Roger Bateman
One of the major benefits of the South Down Project will be to help return a damaged landscape towards the natural aspect it once possessed.
So why preserve the memory of an industry that scarred a beautiful Sussex valley with ugly, grey towers, choked the surrounding countryside with fine white dust and ate away an entire hillside of precious downland?
Everything has a history and whilst it may not always fall within our concept of an idealised past it is still fact and in this case an important and interesting part of the Adur Valley’s industrial history. From an insignificant eighteenth century chalk pit producing agricultural lime for the surrounding farms the industry grew to become one of the most modern cement works in the country equipped with state of the art machinery.

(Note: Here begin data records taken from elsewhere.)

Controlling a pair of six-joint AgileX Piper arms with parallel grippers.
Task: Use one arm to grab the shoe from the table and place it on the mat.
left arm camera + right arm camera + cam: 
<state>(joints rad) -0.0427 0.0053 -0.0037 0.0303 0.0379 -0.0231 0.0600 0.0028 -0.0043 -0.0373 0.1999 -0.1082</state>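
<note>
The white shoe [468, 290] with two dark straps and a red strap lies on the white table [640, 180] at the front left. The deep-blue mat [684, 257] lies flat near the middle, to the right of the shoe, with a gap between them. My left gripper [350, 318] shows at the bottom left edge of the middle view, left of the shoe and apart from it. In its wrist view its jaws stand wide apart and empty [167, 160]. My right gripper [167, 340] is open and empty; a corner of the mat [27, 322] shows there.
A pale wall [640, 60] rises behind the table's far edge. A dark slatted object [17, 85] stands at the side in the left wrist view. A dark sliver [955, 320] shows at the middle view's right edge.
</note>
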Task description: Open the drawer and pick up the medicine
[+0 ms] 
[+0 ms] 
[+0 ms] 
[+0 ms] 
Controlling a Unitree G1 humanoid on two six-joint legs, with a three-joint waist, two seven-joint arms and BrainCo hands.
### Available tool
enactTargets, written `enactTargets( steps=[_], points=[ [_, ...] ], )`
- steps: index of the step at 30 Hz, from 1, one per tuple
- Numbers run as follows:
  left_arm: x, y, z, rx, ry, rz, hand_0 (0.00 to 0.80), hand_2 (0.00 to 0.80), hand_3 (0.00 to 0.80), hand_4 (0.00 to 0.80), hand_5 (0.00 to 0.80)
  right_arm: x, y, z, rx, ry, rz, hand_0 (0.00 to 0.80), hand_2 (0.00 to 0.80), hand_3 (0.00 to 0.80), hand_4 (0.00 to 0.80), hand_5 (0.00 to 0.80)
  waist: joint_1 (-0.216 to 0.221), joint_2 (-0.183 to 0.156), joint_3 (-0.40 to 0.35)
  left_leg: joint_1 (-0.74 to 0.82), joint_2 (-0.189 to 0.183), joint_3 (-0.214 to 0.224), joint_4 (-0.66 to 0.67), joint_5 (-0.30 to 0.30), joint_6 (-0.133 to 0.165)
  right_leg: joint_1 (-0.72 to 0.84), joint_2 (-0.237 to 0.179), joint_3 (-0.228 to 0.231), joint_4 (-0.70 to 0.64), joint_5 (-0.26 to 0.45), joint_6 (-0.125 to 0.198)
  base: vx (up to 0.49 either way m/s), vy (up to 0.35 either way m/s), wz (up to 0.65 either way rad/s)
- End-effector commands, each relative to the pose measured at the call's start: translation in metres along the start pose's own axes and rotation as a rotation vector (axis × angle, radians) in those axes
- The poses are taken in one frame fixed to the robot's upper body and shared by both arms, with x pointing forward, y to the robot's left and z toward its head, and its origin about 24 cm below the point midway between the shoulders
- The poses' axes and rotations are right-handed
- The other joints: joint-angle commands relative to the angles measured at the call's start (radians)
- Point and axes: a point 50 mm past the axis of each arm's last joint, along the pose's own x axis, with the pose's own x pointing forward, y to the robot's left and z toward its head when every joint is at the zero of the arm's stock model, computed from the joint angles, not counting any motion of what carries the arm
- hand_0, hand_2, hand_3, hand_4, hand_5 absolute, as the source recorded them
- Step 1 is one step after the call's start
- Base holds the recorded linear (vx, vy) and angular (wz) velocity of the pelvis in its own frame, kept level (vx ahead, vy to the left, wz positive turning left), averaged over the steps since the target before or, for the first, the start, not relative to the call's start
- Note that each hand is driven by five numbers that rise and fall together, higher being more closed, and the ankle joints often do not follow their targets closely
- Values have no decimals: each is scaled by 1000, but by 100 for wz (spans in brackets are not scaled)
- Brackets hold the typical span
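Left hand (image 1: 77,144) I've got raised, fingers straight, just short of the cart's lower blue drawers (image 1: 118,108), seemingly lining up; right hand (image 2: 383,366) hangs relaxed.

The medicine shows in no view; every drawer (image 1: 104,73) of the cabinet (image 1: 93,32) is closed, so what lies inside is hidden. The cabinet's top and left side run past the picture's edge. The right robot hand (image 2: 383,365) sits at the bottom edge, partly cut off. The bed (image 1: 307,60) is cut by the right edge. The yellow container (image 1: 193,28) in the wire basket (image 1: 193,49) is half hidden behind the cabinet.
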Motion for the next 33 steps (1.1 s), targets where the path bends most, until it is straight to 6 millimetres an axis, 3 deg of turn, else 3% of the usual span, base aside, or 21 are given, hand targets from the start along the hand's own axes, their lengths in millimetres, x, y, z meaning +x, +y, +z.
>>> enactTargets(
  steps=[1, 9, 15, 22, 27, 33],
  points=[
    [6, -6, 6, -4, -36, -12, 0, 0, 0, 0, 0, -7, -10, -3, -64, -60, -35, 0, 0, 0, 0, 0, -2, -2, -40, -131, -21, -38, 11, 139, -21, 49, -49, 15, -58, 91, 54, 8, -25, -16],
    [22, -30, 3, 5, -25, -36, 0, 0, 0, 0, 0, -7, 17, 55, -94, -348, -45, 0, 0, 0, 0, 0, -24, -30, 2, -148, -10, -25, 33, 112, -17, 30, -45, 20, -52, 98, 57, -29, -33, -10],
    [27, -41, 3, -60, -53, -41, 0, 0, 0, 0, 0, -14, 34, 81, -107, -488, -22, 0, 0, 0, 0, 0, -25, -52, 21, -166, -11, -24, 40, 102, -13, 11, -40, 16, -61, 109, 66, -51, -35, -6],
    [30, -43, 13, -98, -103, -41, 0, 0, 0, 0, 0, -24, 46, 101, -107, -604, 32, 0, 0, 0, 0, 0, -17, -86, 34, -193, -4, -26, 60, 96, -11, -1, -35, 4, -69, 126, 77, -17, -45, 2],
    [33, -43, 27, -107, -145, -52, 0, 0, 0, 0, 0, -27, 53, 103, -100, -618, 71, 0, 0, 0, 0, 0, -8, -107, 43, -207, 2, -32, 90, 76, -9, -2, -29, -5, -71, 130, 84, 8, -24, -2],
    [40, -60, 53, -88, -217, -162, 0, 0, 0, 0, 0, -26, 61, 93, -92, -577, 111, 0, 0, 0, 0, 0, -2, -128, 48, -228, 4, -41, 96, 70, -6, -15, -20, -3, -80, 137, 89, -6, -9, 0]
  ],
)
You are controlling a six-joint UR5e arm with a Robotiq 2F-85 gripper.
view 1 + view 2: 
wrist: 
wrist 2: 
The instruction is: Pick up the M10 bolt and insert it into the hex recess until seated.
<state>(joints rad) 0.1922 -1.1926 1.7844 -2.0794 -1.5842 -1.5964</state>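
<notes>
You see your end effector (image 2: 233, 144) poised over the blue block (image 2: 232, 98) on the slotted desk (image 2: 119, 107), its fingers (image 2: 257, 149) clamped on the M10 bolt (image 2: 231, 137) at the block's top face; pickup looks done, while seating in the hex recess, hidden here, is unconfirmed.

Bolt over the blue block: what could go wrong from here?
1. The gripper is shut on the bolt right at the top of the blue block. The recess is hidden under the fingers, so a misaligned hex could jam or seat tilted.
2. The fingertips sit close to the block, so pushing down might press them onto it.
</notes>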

From the outset such a spectacular enterprise will prove a constant draw of inquisitive audiences to view work in progress through to completion and beyond.
The finished South Down Project will be both impressive and pleasing to the eye, but people will still want to know what it was like before, and how it was built.
Visitor centres are a popular and proven way of providing this information through ‘before and after’ displays, architectural models, specimen geology/fossils/flora/fauna, tours of the site, audio/visual history of the people who worked there, the buildings they worked in and the work they did.
The finished project has the opportunity to be breathtaking, and a Visitor Centre will tell its story.